Romanzo del
1994 che riprende, ampliandolo, un tema già trattato ne I gemelli, uno dei racconti presenti in Nostalgia (1993), e che presenta in nuce anche diverse delle
tematiche proprie della poetica Cărtărescuana.
La trama è
costituita dal lungo monologo di Victor, scrittore che si rifugia in una baita
i montagna per trovare l’ispirazione necessaria a scrivere il suo libro, ma si
ritrova a fare i conti con un ricordo della gioventù (un amico travestito da
ragazza) dal quale non riesce a liberarsi e del quale cerca di esplorare il
significato.
“Sai, Victor, che la mia solitudine ha sulla sua
pelle bianca un ascesso e che questo ascesso si chiama Lulu?

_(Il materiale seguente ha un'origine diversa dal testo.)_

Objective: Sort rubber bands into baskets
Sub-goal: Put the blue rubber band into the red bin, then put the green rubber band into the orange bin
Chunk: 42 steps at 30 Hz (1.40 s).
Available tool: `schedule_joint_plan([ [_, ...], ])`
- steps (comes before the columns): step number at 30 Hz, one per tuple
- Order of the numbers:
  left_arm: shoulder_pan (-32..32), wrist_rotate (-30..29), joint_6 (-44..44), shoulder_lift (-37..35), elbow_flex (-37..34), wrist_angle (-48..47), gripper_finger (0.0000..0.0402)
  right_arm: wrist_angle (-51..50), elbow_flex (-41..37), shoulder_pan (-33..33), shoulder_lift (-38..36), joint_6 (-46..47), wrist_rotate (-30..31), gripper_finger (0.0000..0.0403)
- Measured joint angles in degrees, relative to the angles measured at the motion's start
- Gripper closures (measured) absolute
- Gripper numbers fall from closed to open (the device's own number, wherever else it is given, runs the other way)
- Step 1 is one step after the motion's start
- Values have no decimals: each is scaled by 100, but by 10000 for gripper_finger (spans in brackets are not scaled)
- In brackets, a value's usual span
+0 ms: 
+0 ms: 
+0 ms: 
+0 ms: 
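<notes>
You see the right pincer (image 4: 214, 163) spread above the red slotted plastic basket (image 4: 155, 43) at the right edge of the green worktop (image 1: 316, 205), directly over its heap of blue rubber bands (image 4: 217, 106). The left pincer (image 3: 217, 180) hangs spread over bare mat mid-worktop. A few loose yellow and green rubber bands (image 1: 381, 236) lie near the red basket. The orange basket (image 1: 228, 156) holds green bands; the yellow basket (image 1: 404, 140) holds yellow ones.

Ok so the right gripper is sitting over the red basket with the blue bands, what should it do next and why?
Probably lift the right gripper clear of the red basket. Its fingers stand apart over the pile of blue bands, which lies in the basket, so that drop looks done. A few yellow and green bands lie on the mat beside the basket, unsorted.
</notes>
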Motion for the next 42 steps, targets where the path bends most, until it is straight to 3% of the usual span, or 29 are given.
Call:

Sai che sono
venuto qua per ricordarmi la pelle di quella ragazza che in me ha sempre
trovato un oscuro riparo in cui poter cullare la sua bambola e che più giù, nel
punto in cui l’orlo dell’abito tocca la pelle dolce e trasparente del
polpaccio, ho trovato ora un ascesso miserabile che si chiama Lulu.”
Tra ricordi e
sogni, alternando il punto di vista di Victor-scrittore a quello di
Victor-ragazzo, Cărtărescu sviluppa un racconto che contiene, come detto,
aspetti che verranno ampliati nelle opere più mature (penso, ovviamente, alla
trilogia di Abbacinante): la
solitudine (come una corda tesa sulla follia incombente), il tema del doppio,
la scrittura come strumento salvifico e di tortura (anche qui il doppio),
l’aspirazione a realizzare il romanzo totale, onnicomprensivo, contenente tutte
le domande e tutte le risposte, l’adolescenza vissuta da escluso rispetto agli
altri, intesa come età dell’infelicità e di preparazione per il progetto
futuro, sogno e realtà che finiscono per sfumare l’uno nell’altra e per
confondersi e soprattutto la sfrenata immaginazione (vero marchio di fabbrica
dell’autore rumeno), capace di creare vortici di parole che danno vita a universi
paralleli nei quali uomo e ragno finiscono per compenetrarsi e dare origine a
qualcosa di diverso, avvitandosi in spirali vertiginose che salgono a folle
velocità verso il cielo in cerca di una via d’uscita dall’esistenza, in cerca
di una porta che non esiste che metta in comunicazione tutti i mondi possibili
(e impossibili).
Per stile e
contenuto Travesti non mi è sembrato
ancora al livello di Abbacinante. A
volte troppo descrittivo, con qualche difficoltà nel gestire la quantità e
qualità del materiale messo in campo, risulta comunque romanzo utile a chi
voglia iniziare la lettura dell’autore rumeno, forse prescindibile per chi ha
già conosciuto il “caleidoscopio psichedelico” di Abbacinante, ma sicuramente interessante per apprezzare le fasi
della crescita del progetto Cărtărescuano.